Being Cellfish

Stuff I wished I've found in some blog (and sometimes did)

Posts
  • Being Cellfish

    Federated login relies on target site to be secure

    • 0 Comments

    I attended an interesting talk in the last week that was based on a paper from MSR. It was interesting to hear that in this day where federated logins where you use your facebook, google or live credentials to login to some 3rd party site is very convenient but a lot of these 3rd party sites are not validating the security tokens correctly so they're open to attacks. Definitly worth a read if you're planning on using somebody else to authenticate your users on your web site.

  • Being Cellfish

    Office pranks

    • 0 Comments

    One thing that happens more or less often when somebody is on vacation at Microsoft is that their office might get redecorated.

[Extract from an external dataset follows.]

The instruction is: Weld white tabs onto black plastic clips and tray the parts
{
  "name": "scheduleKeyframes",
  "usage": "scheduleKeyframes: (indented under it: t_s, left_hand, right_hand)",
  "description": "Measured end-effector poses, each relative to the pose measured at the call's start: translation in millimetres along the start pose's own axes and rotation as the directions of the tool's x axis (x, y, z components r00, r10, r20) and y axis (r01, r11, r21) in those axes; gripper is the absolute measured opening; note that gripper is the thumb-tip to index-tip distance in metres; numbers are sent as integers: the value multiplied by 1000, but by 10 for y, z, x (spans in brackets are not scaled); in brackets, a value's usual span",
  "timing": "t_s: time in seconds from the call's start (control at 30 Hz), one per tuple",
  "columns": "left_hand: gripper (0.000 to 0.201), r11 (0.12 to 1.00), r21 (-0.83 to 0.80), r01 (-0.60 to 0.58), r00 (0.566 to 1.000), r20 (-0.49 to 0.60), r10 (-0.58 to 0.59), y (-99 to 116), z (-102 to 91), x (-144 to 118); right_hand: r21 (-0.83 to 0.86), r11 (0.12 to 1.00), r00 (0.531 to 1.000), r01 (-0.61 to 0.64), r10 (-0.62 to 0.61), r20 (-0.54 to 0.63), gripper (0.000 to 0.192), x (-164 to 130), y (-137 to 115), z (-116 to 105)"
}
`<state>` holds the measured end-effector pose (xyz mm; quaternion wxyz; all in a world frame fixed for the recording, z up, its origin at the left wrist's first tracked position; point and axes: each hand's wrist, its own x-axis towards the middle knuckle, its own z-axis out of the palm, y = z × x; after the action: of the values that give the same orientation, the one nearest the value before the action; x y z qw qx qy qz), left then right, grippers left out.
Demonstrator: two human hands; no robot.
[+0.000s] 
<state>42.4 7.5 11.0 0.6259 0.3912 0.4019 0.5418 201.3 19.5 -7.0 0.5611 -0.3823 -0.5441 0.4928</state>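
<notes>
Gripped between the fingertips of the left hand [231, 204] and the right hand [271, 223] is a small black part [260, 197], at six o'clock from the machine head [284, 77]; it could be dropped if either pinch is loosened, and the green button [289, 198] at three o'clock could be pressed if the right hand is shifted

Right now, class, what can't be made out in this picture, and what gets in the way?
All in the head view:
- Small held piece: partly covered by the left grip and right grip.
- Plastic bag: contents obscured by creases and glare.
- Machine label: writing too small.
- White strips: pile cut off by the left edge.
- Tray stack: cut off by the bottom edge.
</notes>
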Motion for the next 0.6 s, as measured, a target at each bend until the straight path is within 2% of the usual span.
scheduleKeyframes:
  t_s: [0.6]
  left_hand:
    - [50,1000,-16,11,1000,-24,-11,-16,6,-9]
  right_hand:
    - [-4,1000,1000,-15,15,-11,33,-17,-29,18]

A former co-worker of mine decided to move down to California and work at Microsoft there and his team decided to help him get the office packaged for the move. This is what it looked like...

  • Being Cellfish

    Lego Robots revisited

    • 0 Comments

    About a year ago (when I was still on the robotics team) I got a good work assignment; build and program a lego robot for a sumo competition event (picture on the right). That was fun, but I forgot about the fun for a while. until a few weeks ago when a new collegue on my current team asked for advice on what to buy for his eleven year old son that was interested in robotics and wanted to do something.

    There are several options out there for the robotics hobbyist but if you're young (or old) I think Lego is one of the best options to start out. Lego is always fun! And it's compatible with your other Legos! It also have both a simple way of programming your robot using the Lego NXT software or you could just use bluetooth and whatever programming language you like!

    There is also another thing you should know if you consider getting a Lego Mindstorm kit. Don't go down to your local store and buy a kit. There is a site not so known where you can get great kits for a little less money: Lego Education. The base set and the education resource set gives you a very nice base to start with (that is what I used for the robot in the picture and I did not use all parts).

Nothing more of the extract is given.